Curve25519 Optimizations 32bit - Gamenetworkingsockets

Partial Reductions for multiplications

It is possible to get away with partial reductions for multiplications instead of fully reducing everything. The largest input to square/mult will come from an unreduced add, which will double the element values. Test values are 1 bit larger than actual maximum values.

max27 = (1 << 27) - 1
max26 = (1 << 26) - 1

Largest values from an add of full bit values (max27,max26,max27,max26..)

m0 0x1f1fffea8000042c
m1 0x133ffff190000268
m2 0x185fffef00000354
m3 0x0ebffff4f00001d8
m4 0x119ffff38000027c
m5 0x0a3ffff850000148
m6 0x0adffff8000001a4
m7 0x05bffffbb00000b8
m8 0x041ffffc800000cc
m9 0x013fffff10000028

Carry values from reducing sums

c0 0x00000007c7fffaa0
c1 0x000000099ffffcab
c2 0x0000000617fffe27
c3 0x000000075ffffd83
c4 0x0000000467fffeb7
c5 0x000000051ffffe5b
c6 0x00000002b7ffff47
c7 0x00000002dfffff33
c8 0x0000000107ffffd7
c9         0xa000000b
c0         0x000002f8

The largest carried value r1 could receive is 0x2f8, with everything else fitting in 25 or 26 bits.
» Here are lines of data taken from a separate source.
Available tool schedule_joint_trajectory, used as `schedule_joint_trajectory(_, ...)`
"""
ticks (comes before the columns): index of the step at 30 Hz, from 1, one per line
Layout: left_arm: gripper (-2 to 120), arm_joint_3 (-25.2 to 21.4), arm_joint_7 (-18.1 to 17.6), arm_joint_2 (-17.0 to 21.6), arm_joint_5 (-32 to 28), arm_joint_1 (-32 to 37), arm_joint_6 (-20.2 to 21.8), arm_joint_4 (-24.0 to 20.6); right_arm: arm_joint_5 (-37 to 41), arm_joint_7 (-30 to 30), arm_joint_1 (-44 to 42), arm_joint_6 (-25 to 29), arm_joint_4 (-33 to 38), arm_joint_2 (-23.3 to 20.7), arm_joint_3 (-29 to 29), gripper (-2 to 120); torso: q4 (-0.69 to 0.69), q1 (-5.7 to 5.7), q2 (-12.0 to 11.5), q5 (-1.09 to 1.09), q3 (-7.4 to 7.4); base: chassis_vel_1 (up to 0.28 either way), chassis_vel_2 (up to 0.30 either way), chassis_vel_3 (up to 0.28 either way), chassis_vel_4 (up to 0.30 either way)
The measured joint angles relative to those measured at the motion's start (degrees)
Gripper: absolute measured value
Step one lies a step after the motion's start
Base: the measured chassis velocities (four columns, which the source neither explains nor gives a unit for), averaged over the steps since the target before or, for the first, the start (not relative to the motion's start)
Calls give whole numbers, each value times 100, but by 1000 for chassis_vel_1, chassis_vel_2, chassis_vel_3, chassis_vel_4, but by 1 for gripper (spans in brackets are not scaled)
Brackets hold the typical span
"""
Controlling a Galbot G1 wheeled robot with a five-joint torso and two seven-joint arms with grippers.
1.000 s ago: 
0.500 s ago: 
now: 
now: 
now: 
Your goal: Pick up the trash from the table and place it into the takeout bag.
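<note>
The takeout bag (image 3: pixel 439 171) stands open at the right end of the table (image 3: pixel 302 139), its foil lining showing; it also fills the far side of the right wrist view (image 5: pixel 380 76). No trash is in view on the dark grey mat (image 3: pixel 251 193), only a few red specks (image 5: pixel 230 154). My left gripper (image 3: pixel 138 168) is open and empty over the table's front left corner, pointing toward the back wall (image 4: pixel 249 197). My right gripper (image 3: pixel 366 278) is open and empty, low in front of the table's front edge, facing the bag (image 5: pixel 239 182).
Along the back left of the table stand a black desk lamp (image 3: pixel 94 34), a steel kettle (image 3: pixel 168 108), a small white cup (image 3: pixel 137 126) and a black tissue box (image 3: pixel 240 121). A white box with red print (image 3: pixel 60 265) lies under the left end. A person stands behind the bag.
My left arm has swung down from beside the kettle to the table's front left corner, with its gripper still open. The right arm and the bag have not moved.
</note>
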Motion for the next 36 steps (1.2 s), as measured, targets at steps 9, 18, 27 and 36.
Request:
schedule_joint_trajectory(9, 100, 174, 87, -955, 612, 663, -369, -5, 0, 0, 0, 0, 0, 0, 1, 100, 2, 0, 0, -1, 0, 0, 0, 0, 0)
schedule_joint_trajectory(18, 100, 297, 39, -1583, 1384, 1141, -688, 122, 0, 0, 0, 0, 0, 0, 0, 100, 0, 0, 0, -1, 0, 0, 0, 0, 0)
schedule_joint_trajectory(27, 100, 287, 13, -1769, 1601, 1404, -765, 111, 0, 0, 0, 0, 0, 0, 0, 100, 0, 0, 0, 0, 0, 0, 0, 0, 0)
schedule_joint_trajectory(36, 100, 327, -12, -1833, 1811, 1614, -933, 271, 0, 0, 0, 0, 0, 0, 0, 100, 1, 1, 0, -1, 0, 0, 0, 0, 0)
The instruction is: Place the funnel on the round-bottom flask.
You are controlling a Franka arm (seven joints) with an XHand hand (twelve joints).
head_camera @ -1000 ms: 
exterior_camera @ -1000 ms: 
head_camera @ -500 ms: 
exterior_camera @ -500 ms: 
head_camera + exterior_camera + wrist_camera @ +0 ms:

Assuming full values for everything, with 0x2f8 added to r1 (max27,maxr1,max27,max26..):

max27 = (1 << 27) - 1
max26 = (1 << 26) - 1
maxr1 = (((1 << 25) - 1) + 0x2f8) * 2

m0 0x1f2006f77ffc7dac
m1 0x134000508fffeaa8
m2 0x1860004e004655d4
m3 0x0ec00053efffea18
m4 0x11a000527fffd2fc
m5 0x0a4000574fffe988
m6 0x0ae00056ffffd224
m7 0x05c0005aafffe8f8
m8 0x0420005b7fffd14c
m9 0x0140005e0fffe868

Carry values

c0 0x00000007c801bddf
c1 0x00000009a0002c2c
c2 0x00000006180015e8
c3 0x0000000760002d04
c4 0x0000000468001678
c5 0x0000000520002ddc
c6 0x00000002b8001708
c7 0x00000002e0002eb4
c8 0x0000000108001798
c9         0xa0002f8c
c0         0x000002f9

The largest carried value is now 0x2f9 (max27,maxr1b,max27,max26..)

max27 = (1 << 27) - 1
max26 = (1 << 26) - 1
maxr1b = (((1 << 25) - 1) + 0x2f9) * 2

m0 0x1f2006f9dffc7c7c
m1 0x13400050afffeaa0
m2 0x1860004e2046854c
m3 0x0ec000540fffea10
m4 0x11a000529fffd2ec
m5 0x0a4000576fffe980
m6 0x0ae000571fffd214
m7 0x05c0005acfffe8f0
m8 0x0420005b9fffd13c
m9 0x0140005e2fffe860

Carry values

c0 0x00000007c801be77
c1 0x00000009a0002c3c
c2 0x00000006180015f0
c3 0x0000000760002d14
c4 0x0000000468001680
c5 0x0000000520002dec
c6 0x00000002b8001710
c7 0x00000002e0002ec4
c8 0x00000001080017a0
c9         0xa0002f9c
c0         0x000002f9

The largest carried value is fixed at 0x2f9. Subtracting the largest values from 0 will result in r0 exceeding 26 bits, but r0-r4 are safe for multiplications up to 30 bits, so partial reductions throughout the entire calculation should be safe to chain. This especially helps with speeding up the SSE2 version by freeing it from large serial carry chains. Testing of course continues, but no problems as of yet have shown up.

Subtraction

Subtraction with unsigned elements is done using Emilia Kasper's trick, via agl: http://www.imperialviolet.org/2010/12/04/ecc.html

Adding a large enough value that is equivalent to 0 mod p before subracting ensures no elements underflow.

Compiler

gcc (as of 4.4.5) has a difficult time optimizing the 32 bit C version properly. icc produces code that is roughly 40% faster.